# Quail Loads



## colorcountrygunner (Oct 6, 2009)

The quail opener is approximately one month away and that has me tickled pink! I was wondering what chokes/loads everyone uses on quail. The ammunition manufacturers all seem to recommend 7 1/2, and 8's for both dove and quail. I have a friend who says quail need a little bigger load and recommends 6's and even 5's. I can see the 6's but the 5's seem a little excessive. In my limited experience it seems that quail are a little tougher to bring down than doves and the dove loads don't seem to bring them down reliably. I recently purchased a box of estate 6's with 1 1/8 ounce of shot. What do you guys shoot/suggest. Oh, and I will be shooting a 12 gauge with a modified choke.


----------



## wyogoob (Sep 7, 2007)

I come from Bobwhite Quail country.

Cheap, low brass 7 1/2s for me.......modified choke, any gauge. 

I recommend taking the same shotshells and practicing on some clay pigeons first.

Good luck, can I go with?


----------



## TEX-O-BOB (Sep 12, 2007)

The first thing I'd do is unscrew that Mod choke and install a skeet or IC choke. Unless you want to miss all day long... Mod is WAY to tight for quail!

1 1/8 oz # 7.5 will more than be enough on quail. I shoot 8's most the time.


----------



## colorcountrygunner (Oct 6, 2009)

Thanks for the replies guys. Yeah Tex I did figure mod was a little tight for quail, its just the only choke I have right now  but I guess it's high time I invested in some new toys. Yeah goob, you can come but where I hunt is a long, long ways from the equality state. Southwest of St. George a spell.


----------



## 2-Fer (Oct 29, 2007)

colorcountrygunner said:


> where I hunt is a long, long ways from the equality state. Southwest of St. George a spell.

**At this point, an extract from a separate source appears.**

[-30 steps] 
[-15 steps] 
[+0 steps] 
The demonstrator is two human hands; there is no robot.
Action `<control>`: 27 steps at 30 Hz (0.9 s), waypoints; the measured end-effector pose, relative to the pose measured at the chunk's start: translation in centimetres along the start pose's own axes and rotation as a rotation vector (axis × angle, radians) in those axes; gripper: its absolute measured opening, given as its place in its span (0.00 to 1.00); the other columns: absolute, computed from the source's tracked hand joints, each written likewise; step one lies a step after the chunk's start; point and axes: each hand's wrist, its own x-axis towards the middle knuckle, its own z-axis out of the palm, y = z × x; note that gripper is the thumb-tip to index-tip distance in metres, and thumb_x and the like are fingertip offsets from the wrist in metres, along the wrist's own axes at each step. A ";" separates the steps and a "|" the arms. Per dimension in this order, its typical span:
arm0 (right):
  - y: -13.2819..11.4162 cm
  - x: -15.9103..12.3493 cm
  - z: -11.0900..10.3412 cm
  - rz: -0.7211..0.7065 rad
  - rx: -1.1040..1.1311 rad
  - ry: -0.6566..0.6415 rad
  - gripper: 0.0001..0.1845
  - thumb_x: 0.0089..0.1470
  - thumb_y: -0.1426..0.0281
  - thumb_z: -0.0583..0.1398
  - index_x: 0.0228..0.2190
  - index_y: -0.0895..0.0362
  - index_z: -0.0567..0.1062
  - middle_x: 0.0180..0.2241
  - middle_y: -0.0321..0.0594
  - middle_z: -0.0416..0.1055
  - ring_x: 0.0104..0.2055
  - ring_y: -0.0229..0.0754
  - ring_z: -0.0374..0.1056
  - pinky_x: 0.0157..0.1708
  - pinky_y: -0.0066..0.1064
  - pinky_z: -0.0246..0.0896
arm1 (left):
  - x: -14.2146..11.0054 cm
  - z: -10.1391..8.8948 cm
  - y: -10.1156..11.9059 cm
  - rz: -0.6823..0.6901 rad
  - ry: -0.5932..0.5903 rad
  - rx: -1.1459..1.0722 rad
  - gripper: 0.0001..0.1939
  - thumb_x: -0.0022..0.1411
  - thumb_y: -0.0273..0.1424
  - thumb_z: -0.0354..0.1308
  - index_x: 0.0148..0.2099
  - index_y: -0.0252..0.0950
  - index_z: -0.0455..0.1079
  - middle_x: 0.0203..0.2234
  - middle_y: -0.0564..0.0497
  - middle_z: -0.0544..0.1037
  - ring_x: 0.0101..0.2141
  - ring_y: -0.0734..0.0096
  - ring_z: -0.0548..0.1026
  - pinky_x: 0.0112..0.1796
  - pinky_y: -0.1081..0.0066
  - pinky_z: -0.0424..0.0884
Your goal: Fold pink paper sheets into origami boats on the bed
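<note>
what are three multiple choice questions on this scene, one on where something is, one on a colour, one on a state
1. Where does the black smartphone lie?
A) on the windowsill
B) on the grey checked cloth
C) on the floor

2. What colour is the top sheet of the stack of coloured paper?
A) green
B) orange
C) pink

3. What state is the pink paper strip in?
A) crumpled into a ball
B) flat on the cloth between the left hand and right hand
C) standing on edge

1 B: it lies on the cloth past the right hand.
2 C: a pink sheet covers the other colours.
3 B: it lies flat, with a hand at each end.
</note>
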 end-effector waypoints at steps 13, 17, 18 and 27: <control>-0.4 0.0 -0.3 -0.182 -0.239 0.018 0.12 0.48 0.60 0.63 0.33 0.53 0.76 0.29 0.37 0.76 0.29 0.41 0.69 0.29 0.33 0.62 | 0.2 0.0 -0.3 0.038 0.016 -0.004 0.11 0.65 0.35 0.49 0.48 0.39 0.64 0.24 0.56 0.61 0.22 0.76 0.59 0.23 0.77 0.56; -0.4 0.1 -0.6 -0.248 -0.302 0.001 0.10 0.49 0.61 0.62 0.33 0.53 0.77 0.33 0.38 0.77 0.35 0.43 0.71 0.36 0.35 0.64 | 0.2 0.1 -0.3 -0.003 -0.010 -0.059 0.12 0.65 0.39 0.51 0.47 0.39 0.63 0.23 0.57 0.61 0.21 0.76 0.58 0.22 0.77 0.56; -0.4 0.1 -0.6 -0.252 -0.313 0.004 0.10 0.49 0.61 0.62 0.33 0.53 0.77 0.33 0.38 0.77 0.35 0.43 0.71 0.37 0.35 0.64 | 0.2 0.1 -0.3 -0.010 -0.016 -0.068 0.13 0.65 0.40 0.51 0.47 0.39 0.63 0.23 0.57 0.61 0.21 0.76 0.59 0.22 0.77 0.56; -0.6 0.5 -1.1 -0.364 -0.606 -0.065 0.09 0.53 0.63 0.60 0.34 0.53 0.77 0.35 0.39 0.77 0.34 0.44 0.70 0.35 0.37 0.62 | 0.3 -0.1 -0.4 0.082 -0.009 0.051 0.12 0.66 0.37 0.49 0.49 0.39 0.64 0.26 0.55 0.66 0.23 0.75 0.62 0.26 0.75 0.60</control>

 I hunt south west of st.george as well been doing it for about four years, it is an awesom place.


----------



## colorcountrygunner (Oct 6, 2009)

Yeah it is. I love all that wide open desert. What do you hunt down there, quail, chukars, or both?


----------



## wyogoob (Sep 7, 2007)

TEX-O-BOB said:


> The first thing I'd do is unscrew that Mod choke and install a skeet or IC choke. Unless you want to miss all day long... Mod is WAY to tight for quail!
> 
> 1 1/8 oz # 7.5 will more than be enough on quail. I shoot 8's most the time.


Ah.....unscrew the choke? More like change the barrel for me.

Modified has worked fine for me for 48 years. IC is for clay pigeons, doves, and people that don't practice.

Good grief TEX.


----------



## 2-Fer (Oct 29, 2007)

Just quail. My friend and I decided to give it a try about four years ago and I have boon hooked ever since.


----------